Some agent drops that occur without any apparent reason, can be explained because something is happening in the way Pandora FMS works, specifically at /etc/init.d/pandora_agent_daemon
.
In this case, the problem has been detected in systems with a virtualization infrastructure based on Virtuozzo®, where both the hardware nodes and the virtual machines that run above are monitored. As Virtuozzo® does Software virtualization, the processes than run on virtual machines could perfectly be seen doing one ps on the hardware node.
[root@xxxxxxx ~]# ps -Af | grep pandora_agent root 20643 17147 0 Aug25 ? 00:00:08 /usr/bin/perl /usr/bin/pandora_agent /etc/pandora root 22665 20918 0 Aug25 ? 00:00:08 /usr/bin/perl /usr/bin/pandora_agent /etc/pandora root 22862 21033 0 13:13 pts/5 00:00:00 grep pandora_agent root 23518 1 0 Aug25 ? 00:00:12 /usr/bin/perl /usr/bin/pandora_agent /etc/pandora root 24839 31440 0 Aug25 ? 00:00:08 /usr/bin/perl /usr/bin/pandora_agent /etc/pandora root 26703 24727 0 Aug25 ? 00:00:07 /usr/bin/perl /usr/bin/pandora_agent /etc/pandora root 28677 16959 0 Aug25 ? 00:00:08 /usr/bin/perl /usr/bin/pandora_agent /etc/pandora root 29524 301 0 Aug25 ? 00:00:08 /usr/bin/perl /usr/bin/pandora_agent /etc/pandora
When extracting the PID of the pandora_agent
through one ps for executing a kill for example- what happens is that we obtain the identifier from the first agent listed between all those that are running. In statistics it’s hardly ever the one that we want-the one corresponding to the hardware node.
When executing stop or restart on agents in the hardware nodes, in fact, we’ve been applying this order to an unspecified agent on one of the virtual machines that runs above. When the stop command is fired on one machine, there is no problems, because the ps can only see their own processes.
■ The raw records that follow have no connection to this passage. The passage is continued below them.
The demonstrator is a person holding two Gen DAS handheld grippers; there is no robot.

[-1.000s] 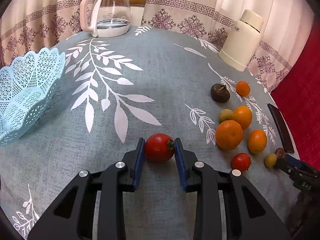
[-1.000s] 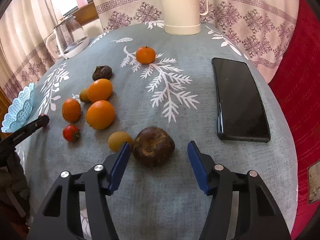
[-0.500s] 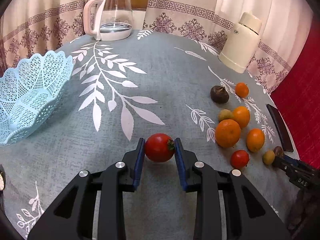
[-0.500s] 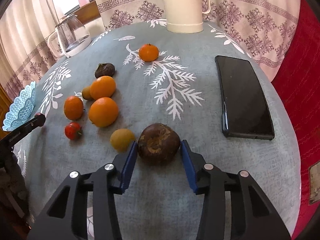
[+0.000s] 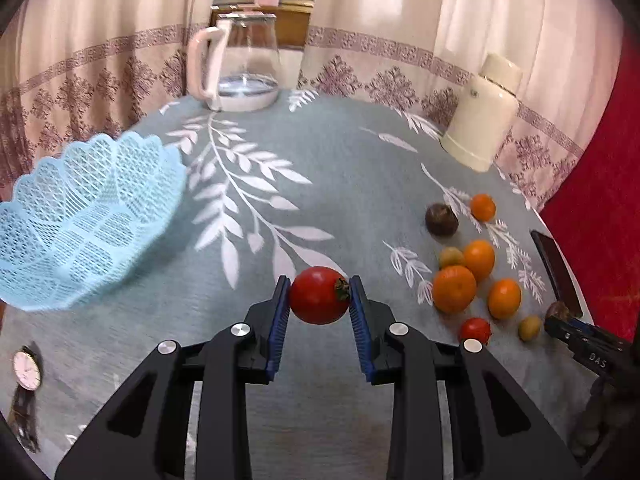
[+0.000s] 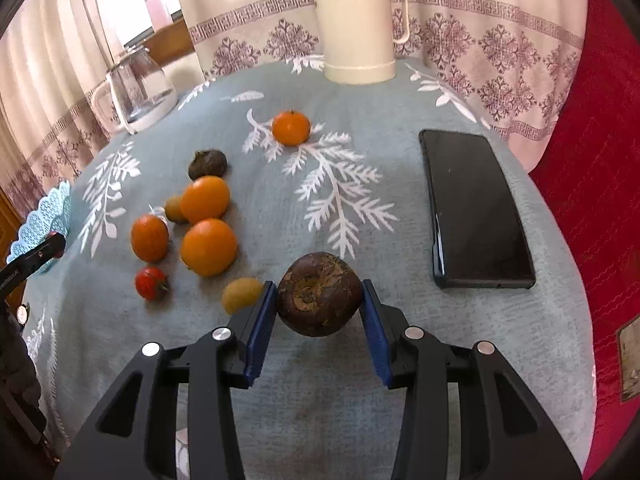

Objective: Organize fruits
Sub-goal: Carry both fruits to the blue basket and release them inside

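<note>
My left gripper (image 5: 319, 298) is shut on a red tomato (image 5: 319, 295), held above the grey leaf-print tablecloth (image 5: 280, 152). A light blue lattice basket (image 5: 76, 216) sits to its left. My right gripper (image 6: 319, 300) is shut on a dark brown round fruit (image 6: 318, 294), lifted a little off the cloth. Left of it lie several oranges (image 6: 208, 246), a small tomato (image 6: 150, 283), a yellow-green fruit (image 6: 241, 294) and another brown fruit (image 6: 207, 164). The same cluster of oranges (image 5: 454, 288) shows at the right of the left wrist view.
A glass kettle (image 5: 236, 64) stands at the table's back, a cream thermos jug (image 6: 356, 20) at the far right. A black phone (image 6: 474, 208) lies near the right edge. A wristwatch (image 5: 26, 368) rests near the front left. Red fabric (image 6: 600, 160) borders the table.
My right gripper closed on the brown fruit and raised it slightly. My left gripper lifted the tomato and tilted up; the basket now appears nearer and larger.
</note>
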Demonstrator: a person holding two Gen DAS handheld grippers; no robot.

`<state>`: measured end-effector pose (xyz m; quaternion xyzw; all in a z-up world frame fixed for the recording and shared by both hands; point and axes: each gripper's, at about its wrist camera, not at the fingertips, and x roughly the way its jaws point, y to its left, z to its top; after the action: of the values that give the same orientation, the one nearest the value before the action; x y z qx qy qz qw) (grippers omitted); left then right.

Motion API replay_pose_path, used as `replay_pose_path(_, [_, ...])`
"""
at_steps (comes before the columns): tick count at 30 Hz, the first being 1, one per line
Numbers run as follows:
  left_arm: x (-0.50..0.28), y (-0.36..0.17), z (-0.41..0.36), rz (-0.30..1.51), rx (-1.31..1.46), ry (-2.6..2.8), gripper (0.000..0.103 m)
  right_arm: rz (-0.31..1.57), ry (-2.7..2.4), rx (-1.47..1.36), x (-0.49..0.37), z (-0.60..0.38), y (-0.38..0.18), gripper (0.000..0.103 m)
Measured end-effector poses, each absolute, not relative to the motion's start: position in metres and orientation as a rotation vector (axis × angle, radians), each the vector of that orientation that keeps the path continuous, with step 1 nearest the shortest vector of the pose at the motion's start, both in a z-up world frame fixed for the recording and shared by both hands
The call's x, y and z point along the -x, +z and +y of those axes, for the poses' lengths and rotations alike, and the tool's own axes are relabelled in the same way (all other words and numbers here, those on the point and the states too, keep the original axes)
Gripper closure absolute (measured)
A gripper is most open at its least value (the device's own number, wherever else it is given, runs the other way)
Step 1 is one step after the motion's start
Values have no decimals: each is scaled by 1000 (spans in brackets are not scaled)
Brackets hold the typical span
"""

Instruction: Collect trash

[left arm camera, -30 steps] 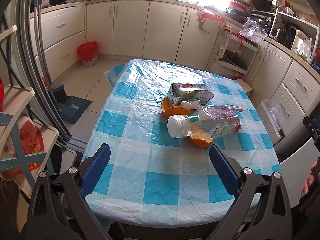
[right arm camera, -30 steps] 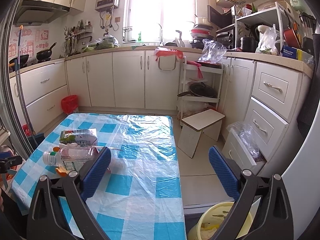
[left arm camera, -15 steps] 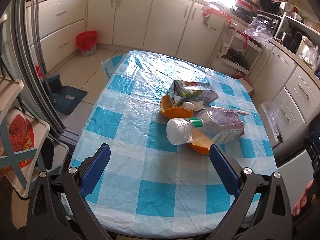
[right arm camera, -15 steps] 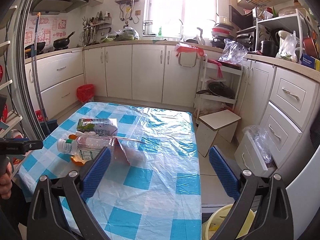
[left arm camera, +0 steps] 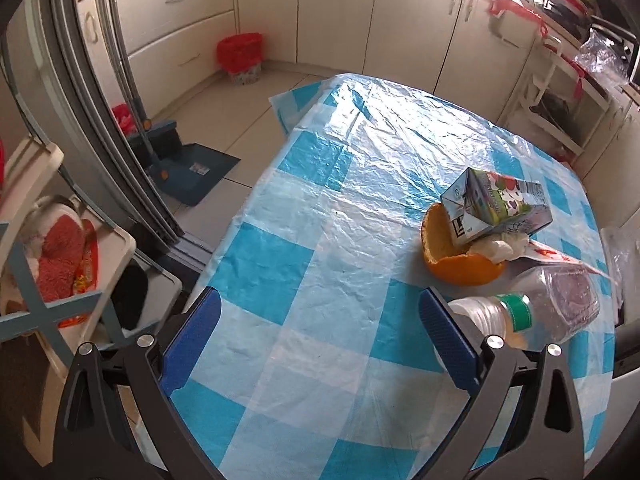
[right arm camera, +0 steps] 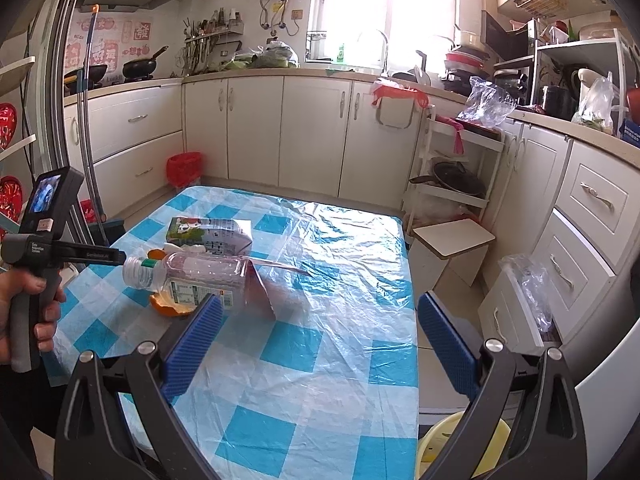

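Several trash items cluster on the checked tablecloth (left arm camera: 320,248): a clear plastic bottle (left arm camera: 552,304) lying on its side, green neck ring showing, label print too small to read; an orange peel cup (left arm camera: 460,260) touching a printed drink carton (left arm camera: 500,204) with a crumpled tissue (left arm camera: 500,246) between them. Left gripper (left arm camera: 320,344) spread wide, holding nothing, its right finger just beside the bottle cap. Right gripper (right arm camera: 320,344) likewise spread and empty above the table. A yellow bin (right arm camera: 460,440) stands below the table edge.
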<state>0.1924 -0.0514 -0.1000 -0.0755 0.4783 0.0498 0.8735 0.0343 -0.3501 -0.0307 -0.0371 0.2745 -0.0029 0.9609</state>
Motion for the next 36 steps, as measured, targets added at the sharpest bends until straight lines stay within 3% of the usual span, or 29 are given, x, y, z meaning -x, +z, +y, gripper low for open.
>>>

The solution is simply to rename /etc/pandora por /etc/pandora_virt
and to edit the file /etc/init.d/pandora_agent_daemon
and replace the following line:
PANDORA_PATH=/etc/pandora
with
PANDORA_PATH=/etc/pandora_virt
With this, when you start and stop the process on the “real” machine, this will not affect the virtual machine.